Della Lunga will use the 2018-2019 field study from Stuttgart conducted with Brye and Slayden to calculate global warming potentials from the combination of tillage treatments and site positions using observed emissions data.
Brye said their prior studies on alternative water management schemes in flooded fields showed that mid-season draining, and alternate- wetting-and-drying methods essentially broke even on methane and nitrous oxide.
Now, Brye would like to push the study further and answer a couple of looming questions: What is the total global warming potential and how can emissions be further reduced when coupling the tailwater recovery irrigation system in furrow-irrigated rice with “no-tillage” planting? He has written several grant proposals in attempt to fund the next research steps.
Until then, Brye and Henry point to the data collected showing the potential for reducing greenhouse gases with these methods.
Furrow-irrigated rice is growing in popularity with rice farmers because it provides more options in crop rotation, cover crops, and “no-tillage” methods. The development of drought-resistant hybrid rice cultivars has allowed furrow-irrigated rice production systems to increase in use.
In 2019, rice farmers used the method on about 10.5 percent of 1.1 million rice acres harvested in Arkansas. By 2021, the percentage had climbed to about 17 percent of the 1.4 million acres of rice harvested in Arkansas.
According to the 2021 Arkansas Agriculture Profile (https://bit.ly/2021_ArkAgProfile ), Arkansas continues to be the nation’s top rice producer. Slayden points out in her study that previous research indicates flood- irrigated rice cultivation alone accounts for 9 to 11 percent of agricultural methane production globally, and methane emissions from rice cultivation have been predicted to increase 2 percent by 2030, according to the U.S. Environmental Protection Agency report, “Global Non-CO2 GHG Emissions: 1990-2030.”
Support for the greenhouse gas in rice research was provided by the Arkansas Natural Resources Conservation Service (NRCS), which is part of the U.S. Department of Agriculture.

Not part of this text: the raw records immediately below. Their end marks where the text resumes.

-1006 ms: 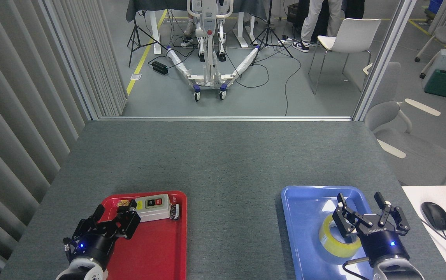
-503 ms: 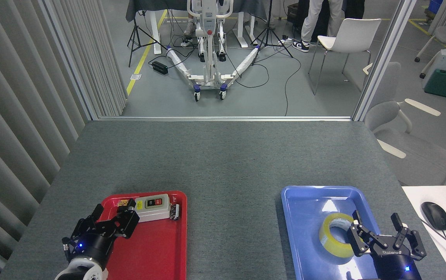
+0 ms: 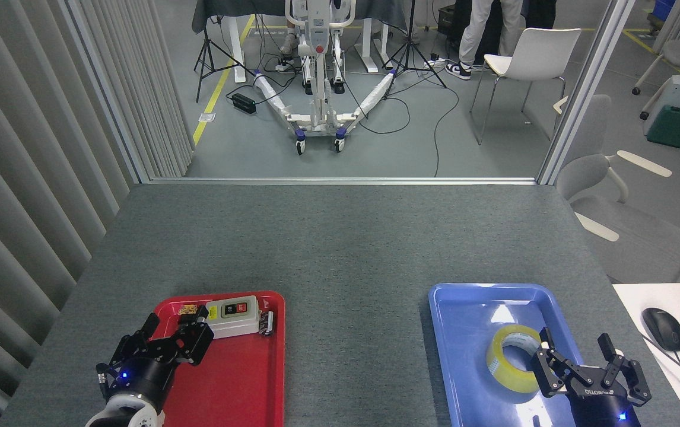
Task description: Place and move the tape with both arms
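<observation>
The tape [image 3: 512,357], a yellow translucent roll with a white core, lies flat in the blue tray [image 3: 470,308] at the lower right. My right gripper [image 3: 575,347] stands open just right of and nearer than the roll, its left finger close beside the roll's rim and nothing between its fingers. Over the left side of the red tray [image 3: 245,379] sits my left gripper [image 3: 175,325], open, its fingers pointing toward a grey switch box [image 3: 232,316] with a red button.
A small dark item [image 3: 266,323] lies right of the switch box in the red tray. A black mouse [image 3: 663,329] and a keyboard corner sit on a white desk at the right. Slatted wall panels run along the left; grey tabletop stretches ahead.
My right gripper has pulled back toward me and to the right, off the tape, which now lies uncovered in the blue tray. The left gripper has barely moved.
</observation>
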### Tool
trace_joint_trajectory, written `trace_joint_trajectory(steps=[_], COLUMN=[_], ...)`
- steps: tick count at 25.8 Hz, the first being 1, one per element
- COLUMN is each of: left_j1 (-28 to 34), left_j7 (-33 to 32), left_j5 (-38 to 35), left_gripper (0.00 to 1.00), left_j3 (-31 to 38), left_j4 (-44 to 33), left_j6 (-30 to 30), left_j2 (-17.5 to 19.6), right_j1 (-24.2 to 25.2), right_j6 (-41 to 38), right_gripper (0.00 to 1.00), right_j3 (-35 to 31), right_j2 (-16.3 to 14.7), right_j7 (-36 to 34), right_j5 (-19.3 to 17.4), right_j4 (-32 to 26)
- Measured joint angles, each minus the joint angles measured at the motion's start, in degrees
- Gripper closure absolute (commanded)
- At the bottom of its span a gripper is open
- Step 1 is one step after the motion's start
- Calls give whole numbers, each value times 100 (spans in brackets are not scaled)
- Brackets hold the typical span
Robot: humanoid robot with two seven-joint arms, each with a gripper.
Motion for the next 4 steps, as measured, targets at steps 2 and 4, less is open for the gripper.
trace_joint_trajectory(steps=[2, 4], left_j1=[0, 0], left_j7=[0, 0], left_j5=[0, 0], left_gripper=[0, 0], left_j3=[2, 4], left_j4=[2, 3], left_j6=[-4, -5], left_j2=[-6, -9], right_j1=[2, 6], right_j6=[0, 0], right_gripper=[0, 0], right_j3=[6, 9], right_j2=[3, 5], right_j7=[7, 10], right_j5=[-1, -1], right_j4=[0, 0])
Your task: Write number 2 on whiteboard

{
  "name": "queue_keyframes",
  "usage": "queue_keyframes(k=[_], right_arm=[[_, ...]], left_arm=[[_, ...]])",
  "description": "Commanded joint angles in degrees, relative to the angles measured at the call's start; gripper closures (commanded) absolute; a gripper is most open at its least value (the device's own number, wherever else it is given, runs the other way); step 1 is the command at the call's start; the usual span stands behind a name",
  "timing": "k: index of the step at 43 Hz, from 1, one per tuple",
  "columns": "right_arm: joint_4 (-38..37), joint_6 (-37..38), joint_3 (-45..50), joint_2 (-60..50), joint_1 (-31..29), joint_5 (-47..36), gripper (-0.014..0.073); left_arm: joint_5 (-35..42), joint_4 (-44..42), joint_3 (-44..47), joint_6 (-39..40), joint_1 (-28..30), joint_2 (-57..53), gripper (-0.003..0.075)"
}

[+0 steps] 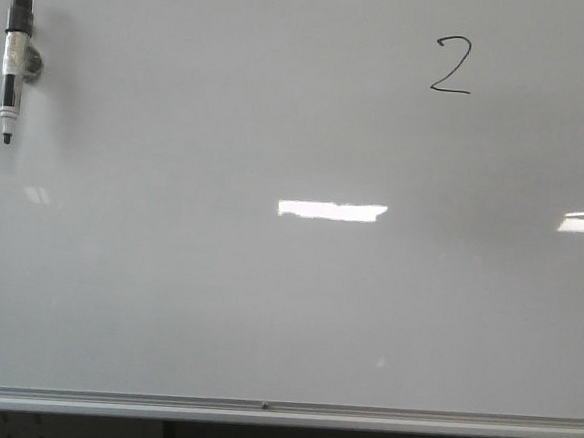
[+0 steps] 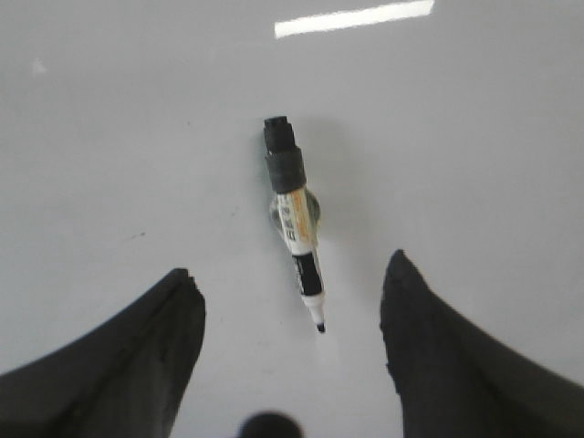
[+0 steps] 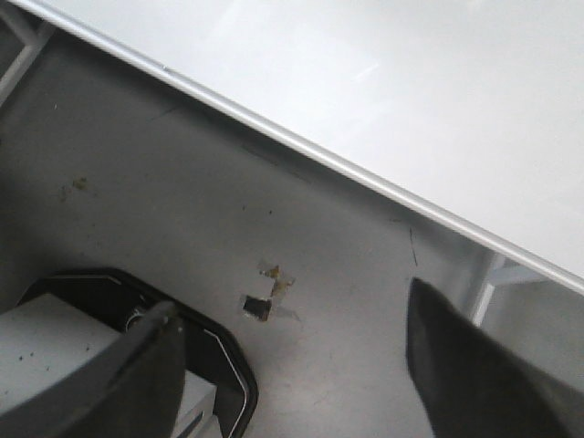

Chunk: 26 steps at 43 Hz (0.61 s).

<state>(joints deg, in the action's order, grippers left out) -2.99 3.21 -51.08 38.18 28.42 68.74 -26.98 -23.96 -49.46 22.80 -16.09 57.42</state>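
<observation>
The whiteboard (image 1: 288, 279) fills the front view, glossy with light reflections. A thin black handwritten number 2 (image 1: 452, 65) stands at its upper right. An uncapped marker pen (image 1: 14, 59) lies on the board at the far upper left, tip toward the near edge. The same marker (image 2: 295, 219) shows in the left wrist view, lying ahead of my left gripper (image 2: 292, 287), which is open and holds nothing. My right gripper (image 3: 292, 319) is open over the grey floor, off the board's framed edge (image 3: 301, 146). Neither gripper shows in the front view.
The silver frame edge (image 1: 278, 413) runs along the board's near side. Below the right gripper lie a black-rimmed robot base (image 3: 210, 365) and a small scrap of tape (image 3: 269, 292) on the floor.
</observation>
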Motion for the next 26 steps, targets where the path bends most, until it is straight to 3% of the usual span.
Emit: queue_keyframes(k=[1,8,15,26], right_arm=[[-1.95,1.57,-1.89,-3.52,-0.04,-2.19,0.0056],[-1.95,1.57,-1.84,-8.56,-0.04,-2.32,0.0056],[-1.95,1.57,-1.84,-12.64,-0.04,-3.21,0.0056],[-1.95,1.57,-1.84,-13.72,-0.04,-3.39,0.0056]], left_arm=[[-10.46,0.22,-4.7,-1.25,-4.35,-3.85,0.03],[-23.93,9.25,-7.59,-10.09,-11.41,-7.46,0.03],[-26.21,17.83,-7.59,-14.45,-17.01,-11.37,0.03],[-26.09,17.98,-7.59,-14.65,-20.44,-12.33,0.03]])
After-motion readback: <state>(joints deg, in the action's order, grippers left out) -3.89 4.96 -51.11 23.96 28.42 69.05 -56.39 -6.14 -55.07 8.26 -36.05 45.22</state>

The U.S. Department of Energy, Arkansas Rice Research and Promotion Board, and Arkansas NRCS have supported the tailwater recovery irrigation system research. ∆
JOHN LOVETT: University of Arkansas
A University of Arkansas System Division of Agriculture program associate collects methane samples to monitor emissions from rice test plots in 2012. Similar studies in recent years point to tailwater recovery irrigation as a potential way to curb greenhouse gas emissions in rice cultivation.